I'm trying to learn about moment maps in symplectic topology (suppose our Lie group is $G$ with lie algebra $\mathfrak g$, acting on the symplectic manifold $(M,\omega)$ by symplectomorphisms). I'm having a hard time, and I've realized this is because I don't have a good conceptual understanding of the lie bracket, either on the lie algebra $\mathfrak g$, or on the group of symplectomorphisms of $(M,\omega)$, or on the space of functions $\mathcal C^\infty(M,\mathbb R)$. Therefore I can't "visualize" the Hamiltonian condition, which requires that the linear map $\mathfrak g \rightarrow \mathcal C^\infty(M,\mathbb R)$, which exists when the action by $G$ is "exact," be a lie algebra homomorphism.

Please tell me how you personally understand/intuit/conceptualize this situation, both the lie bracket stuff and moment maps more generally! Any help is greatly appreciated.
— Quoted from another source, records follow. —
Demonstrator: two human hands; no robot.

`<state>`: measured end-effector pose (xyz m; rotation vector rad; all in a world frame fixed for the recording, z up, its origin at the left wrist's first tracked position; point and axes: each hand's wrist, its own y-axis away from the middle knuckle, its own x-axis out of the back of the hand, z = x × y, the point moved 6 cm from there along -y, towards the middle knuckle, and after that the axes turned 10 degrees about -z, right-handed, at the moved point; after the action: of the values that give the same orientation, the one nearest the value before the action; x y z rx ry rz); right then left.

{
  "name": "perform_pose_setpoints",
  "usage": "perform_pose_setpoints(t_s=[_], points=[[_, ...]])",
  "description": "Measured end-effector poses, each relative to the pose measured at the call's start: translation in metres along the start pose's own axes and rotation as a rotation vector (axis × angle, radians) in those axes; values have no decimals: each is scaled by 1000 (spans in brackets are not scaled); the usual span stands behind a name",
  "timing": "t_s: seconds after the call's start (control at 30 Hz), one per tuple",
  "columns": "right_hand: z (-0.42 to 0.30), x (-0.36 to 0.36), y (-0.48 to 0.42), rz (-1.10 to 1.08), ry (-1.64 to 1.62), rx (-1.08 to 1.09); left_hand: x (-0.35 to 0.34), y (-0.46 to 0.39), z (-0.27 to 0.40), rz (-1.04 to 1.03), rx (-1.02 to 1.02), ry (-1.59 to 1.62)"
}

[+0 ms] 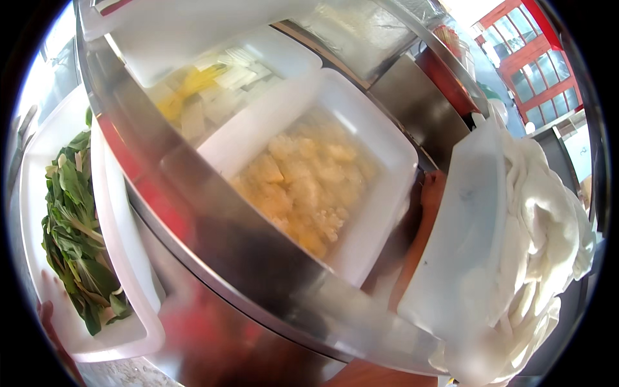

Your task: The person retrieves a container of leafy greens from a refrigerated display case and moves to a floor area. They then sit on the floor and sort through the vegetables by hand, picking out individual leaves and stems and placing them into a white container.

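Observation:
At the far left rim, part of my left hand [46, 312] is by the outer side of a white plastic tray [123, 268]. A bunch of leafy greens [72, 217] lies in that tray. My right arm reaches past a steel rail, and my right hand [432, 187], fingers curled, is close to the corner of a white plastic tub [372, 232]. Pale yellow chunks [309, 179] of food fill this tub, partly under cloudy liquid or haze. Whether either hand grips anything is hard to see.
A second tub [295, 46] holds white slices [237, 77] and yellow strips [198, 82]. The steel rail [232, 227] crosses in front of both tubs. On the right, white crumpled cloth-like material [541, 232] adjoins a translucent bin [459, 217]. Red-framed windows [541, 67] stand beyond.

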<state>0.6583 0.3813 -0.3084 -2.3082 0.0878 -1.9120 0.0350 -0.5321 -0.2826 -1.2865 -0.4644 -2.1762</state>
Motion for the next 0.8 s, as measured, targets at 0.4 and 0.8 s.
perform_pose_setpoints(t_s=[0.4, 0.8], points=[[34, -3, 163, 52, -29, 133, -41, -75, 188, -13, 407, 1062], [-100, 79, 402, 72, -303, 325, -52, -88, 205, -101, 239, 1282]])
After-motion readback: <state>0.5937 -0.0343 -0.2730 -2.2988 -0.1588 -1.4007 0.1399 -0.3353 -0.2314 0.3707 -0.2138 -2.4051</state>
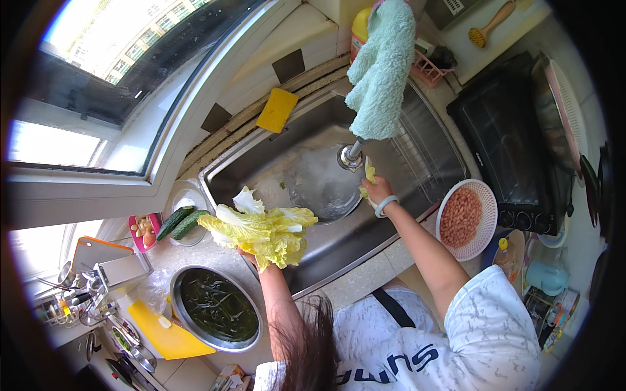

EDIT: I didn't realize how non-standard some of this terminology is, so my question might be confusing. I call the action $\rho: G \rightarrow {\rm Symp}(M,\omega)$ "exact" if the image of the induced map $\rho: {\rm Lie}(G) \rightarrow {\rm Lie}({\rm Symp}(M,\omega))$ is contained in the sub-lie-algebra of Hamiltonian vector fields. The condition that was confusing me, I now realize, is just a technical point: that we choose a set of representative Hamiltonian functions for the image $\rho({\rm Lie}(G))$ which is a sub-Lie-algebra of $\mathcal C^\infty(M,\mathbb R)$ with its Poisson bracket. Thanks to all the helpful answers I think I understand this much better now.

In particular, if we present ${\rm Lie}(G)$ (assumed finite dimensional, semi-simple, etc) by Lie algebra generators (with some relations), then we can probably just choose appropriate elements in $\mathcal C^\infty(M,\mathbb R)$ for these generators, and then the rest of the map from ${\rm Lie}(G)$ to $\mathcal C^\infty(M,\mathbb R)$ is just forced on us, and this gives a Hamiltonian action? Is that right?